■ **WHAT IS NEEDED**: Taking the line with "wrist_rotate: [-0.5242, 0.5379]" as the first and the line with "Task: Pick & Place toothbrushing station" as the last, set down exactly every line in that range from the entries below, and no more.

■ **DATASET CONTENT**:
<<<<

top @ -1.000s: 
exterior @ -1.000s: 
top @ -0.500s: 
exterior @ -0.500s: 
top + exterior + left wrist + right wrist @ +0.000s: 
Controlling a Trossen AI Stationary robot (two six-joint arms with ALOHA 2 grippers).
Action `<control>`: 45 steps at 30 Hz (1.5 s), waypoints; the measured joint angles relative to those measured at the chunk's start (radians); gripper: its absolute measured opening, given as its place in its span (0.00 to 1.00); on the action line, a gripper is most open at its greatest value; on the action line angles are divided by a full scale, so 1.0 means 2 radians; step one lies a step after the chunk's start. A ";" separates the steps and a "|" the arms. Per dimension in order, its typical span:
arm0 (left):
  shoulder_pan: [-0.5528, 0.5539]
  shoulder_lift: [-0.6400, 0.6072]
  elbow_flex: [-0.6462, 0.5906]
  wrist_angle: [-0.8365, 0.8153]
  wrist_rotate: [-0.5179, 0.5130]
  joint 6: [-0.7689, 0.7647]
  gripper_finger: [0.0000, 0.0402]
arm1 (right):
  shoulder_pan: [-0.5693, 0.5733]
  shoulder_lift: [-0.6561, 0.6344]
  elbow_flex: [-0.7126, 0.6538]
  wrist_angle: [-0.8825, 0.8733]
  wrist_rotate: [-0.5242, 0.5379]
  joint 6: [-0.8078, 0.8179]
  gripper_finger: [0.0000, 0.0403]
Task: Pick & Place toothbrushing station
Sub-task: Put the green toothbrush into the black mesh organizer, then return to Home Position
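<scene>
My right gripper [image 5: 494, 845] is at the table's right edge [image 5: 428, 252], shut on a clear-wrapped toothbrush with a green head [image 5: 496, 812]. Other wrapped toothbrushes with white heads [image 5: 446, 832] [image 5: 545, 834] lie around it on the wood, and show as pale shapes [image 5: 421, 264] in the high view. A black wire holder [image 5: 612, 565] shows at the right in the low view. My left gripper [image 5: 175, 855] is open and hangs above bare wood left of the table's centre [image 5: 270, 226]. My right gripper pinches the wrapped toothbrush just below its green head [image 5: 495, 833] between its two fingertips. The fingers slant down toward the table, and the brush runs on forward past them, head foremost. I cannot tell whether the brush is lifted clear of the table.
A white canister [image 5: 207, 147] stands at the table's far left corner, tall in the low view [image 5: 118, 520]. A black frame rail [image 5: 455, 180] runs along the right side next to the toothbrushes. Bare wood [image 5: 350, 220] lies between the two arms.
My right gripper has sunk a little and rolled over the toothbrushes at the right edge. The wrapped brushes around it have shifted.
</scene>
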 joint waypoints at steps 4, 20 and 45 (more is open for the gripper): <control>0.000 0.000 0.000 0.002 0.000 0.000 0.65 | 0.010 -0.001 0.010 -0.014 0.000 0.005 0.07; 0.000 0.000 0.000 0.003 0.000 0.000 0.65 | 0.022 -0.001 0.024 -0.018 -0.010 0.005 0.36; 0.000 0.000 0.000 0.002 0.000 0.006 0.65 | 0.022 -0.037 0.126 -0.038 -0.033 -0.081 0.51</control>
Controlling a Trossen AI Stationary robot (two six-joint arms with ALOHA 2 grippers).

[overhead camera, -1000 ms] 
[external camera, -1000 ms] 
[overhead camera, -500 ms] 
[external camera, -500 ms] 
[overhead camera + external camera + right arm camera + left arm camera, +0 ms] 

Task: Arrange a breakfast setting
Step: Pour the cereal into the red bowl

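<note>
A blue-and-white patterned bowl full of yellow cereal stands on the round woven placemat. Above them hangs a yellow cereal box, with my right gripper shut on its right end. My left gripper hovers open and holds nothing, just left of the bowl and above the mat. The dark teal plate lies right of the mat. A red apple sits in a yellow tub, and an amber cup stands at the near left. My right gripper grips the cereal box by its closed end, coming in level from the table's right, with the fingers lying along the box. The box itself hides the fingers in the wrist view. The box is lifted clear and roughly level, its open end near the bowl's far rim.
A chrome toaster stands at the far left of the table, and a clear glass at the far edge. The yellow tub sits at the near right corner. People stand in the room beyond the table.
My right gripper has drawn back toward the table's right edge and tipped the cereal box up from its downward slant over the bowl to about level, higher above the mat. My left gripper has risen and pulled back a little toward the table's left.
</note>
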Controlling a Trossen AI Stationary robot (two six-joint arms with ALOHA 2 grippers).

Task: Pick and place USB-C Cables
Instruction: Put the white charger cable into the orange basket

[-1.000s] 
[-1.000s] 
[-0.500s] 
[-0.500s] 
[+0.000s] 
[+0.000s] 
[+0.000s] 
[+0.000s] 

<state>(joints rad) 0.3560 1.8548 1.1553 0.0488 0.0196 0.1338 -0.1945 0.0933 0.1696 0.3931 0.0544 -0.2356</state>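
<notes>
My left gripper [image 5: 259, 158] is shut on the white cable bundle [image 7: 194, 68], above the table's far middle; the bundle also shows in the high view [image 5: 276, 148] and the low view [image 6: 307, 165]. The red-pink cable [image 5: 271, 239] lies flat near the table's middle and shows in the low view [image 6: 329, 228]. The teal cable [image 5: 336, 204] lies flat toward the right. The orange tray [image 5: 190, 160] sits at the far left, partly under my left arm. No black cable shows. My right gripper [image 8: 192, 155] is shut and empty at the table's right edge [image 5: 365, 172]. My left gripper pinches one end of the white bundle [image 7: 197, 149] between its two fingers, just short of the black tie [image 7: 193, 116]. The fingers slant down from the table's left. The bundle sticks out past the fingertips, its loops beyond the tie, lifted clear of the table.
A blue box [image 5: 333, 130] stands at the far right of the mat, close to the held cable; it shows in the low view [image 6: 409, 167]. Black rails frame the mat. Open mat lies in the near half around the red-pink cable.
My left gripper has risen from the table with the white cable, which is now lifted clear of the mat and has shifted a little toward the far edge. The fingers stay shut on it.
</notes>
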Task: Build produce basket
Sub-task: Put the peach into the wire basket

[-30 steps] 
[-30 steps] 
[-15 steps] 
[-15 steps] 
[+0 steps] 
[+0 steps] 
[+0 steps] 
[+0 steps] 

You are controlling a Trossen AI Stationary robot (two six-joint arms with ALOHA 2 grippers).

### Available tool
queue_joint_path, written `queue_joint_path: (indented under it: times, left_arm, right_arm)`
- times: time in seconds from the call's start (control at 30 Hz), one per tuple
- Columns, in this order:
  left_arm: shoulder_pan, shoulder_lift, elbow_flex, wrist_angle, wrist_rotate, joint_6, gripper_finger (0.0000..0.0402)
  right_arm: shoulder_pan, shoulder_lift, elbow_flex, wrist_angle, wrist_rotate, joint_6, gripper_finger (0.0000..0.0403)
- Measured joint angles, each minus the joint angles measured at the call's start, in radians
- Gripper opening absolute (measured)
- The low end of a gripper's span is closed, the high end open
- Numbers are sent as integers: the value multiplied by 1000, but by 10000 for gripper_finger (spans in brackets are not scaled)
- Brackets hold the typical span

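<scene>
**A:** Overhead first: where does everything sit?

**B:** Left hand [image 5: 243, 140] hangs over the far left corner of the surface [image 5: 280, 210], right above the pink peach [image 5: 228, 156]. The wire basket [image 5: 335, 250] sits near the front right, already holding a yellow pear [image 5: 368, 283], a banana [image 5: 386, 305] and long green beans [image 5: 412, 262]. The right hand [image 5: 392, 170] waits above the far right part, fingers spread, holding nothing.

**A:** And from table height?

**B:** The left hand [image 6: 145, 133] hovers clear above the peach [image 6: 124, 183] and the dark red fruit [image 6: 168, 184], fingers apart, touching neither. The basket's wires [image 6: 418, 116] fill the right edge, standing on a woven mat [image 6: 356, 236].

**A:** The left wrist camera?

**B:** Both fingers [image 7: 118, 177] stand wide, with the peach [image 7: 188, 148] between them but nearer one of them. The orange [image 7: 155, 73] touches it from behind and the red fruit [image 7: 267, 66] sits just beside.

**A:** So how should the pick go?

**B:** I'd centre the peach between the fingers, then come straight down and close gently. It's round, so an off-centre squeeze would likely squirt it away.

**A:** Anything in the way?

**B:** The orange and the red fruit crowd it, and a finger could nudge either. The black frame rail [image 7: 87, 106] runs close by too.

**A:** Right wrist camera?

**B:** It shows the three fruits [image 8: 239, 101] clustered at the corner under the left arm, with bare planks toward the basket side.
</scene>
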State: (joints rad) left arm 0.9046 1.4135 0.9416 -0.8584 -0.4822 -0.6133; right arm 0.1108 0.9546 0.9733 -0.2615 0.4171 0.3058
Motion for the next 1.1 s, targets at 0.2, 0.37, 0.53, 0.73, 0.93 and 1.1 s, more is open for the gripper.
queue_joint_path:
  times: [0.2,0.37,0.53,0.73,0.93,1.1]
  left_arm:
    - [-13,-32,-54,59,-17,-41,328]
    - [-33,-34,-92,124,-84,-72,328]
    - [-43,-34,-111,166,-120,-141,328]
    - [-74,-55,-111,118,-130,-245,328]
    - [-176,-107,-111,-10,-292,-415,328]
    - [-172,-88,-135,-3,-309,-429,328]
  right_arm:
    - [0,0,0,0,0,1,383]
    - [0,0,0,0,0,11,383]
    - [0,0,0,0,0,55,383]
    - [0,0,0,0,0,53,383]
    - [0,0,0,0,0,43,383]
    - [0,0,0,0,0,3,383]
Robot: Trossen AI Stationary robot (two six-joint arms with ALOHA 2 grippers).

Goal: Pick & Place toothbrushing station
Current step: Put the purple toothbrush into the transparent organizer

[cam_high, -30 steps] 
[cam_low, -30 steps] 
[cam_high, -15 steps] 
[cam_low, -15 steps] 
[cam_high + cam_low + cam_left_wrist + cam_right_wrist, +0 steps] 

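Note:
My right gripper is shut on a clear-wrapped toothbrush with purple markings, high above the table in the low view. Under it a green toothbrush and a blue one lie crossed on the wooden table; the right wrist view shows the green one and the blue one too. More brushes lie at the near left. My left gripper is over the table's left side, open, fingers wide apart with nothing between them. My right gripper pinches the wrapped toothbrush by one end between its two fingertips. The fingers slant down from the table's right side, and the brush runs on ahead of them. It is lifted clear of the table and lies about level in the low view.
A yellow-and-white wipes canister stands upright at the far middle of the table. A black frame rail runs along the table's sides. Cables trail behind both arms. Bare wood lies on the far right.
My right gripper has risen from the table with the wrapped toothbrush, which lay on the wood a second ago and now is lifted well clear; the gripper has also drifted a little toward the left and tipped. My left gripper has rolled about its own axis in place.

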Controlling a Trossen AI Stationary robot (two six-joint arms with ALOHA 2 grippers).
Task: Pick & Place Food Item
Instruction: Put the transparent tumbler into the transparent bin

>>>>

■ **EXPECTED OUTPUT**:
  wrist_rotate: [-0.5242, 0.5379]
  joint 6: [-0.8078, 0.8179]
  gripper_finger: [0.0000, 0.0403]
Task: Pick & Place toothbrushing station

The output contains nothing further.